Она резко отстранилась, пропуская Яну и Данилу, который довольно уверенно пошел к выходу за своей сопровождающей, нащупывая спинки кресел.

В приемном покое не было никакой волокиты. Все стало ясно с первых же слов русскоязычного врача. Компьютер, списки – фамилии Данилы там не было. Его папка с документами была просто компьютерной распечаткой, только вот диагноз третьей Минской клиники, исследования и заключения были настоящими.

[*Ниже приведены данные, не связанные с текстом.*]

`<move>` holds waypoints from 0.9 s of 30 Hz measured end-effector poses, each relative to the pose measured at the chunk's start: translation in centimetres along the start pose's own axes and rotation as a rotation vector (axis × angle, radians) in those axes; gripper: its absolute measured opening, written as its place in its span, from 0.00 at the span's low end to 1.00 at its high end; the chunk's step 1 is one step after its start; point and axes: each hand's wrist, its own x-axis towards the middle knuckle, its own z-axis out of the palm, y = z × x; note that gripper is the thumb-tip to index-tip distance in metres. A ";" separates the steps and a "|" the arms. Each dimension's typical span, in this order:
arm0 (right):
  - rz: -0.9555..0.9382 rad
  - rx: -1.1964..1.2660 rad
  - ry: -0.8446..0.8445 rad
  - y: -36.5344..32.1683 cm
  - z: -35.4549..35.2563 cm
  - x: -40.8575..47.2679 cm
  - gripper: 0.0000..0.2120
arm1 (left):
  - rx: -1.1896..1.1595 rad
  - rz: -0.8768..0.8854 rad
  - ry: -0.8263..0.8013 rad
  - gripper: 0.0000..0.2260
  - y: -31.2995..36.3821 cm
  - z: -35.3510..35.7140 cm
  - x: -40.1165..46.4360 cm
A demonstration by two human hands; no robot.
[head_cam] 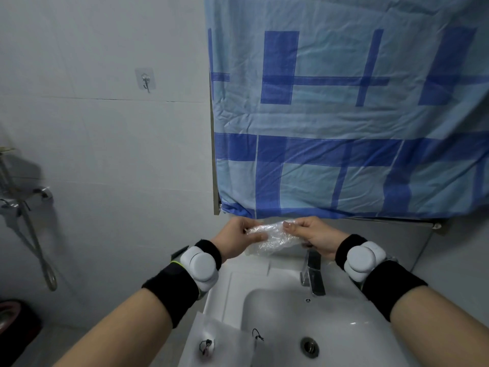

– Мы не работаем с чужими исследованиями. Все должно производиться здесь, чтобы оценить степень болезни, возможность ее устранения, риск операции и количество дней в клинике. Если вы готовы к исследованию, нам нужно заключить договор об оплате. Исследование стоит пятьсот сорок долларов. Длится восемь часов. Вы задержитесь в клинике на два дня. Или завтра утром начнем, тогда можно сэкономить день пребывания. Сумма учитывает нахождение одного пациента без сопровождения.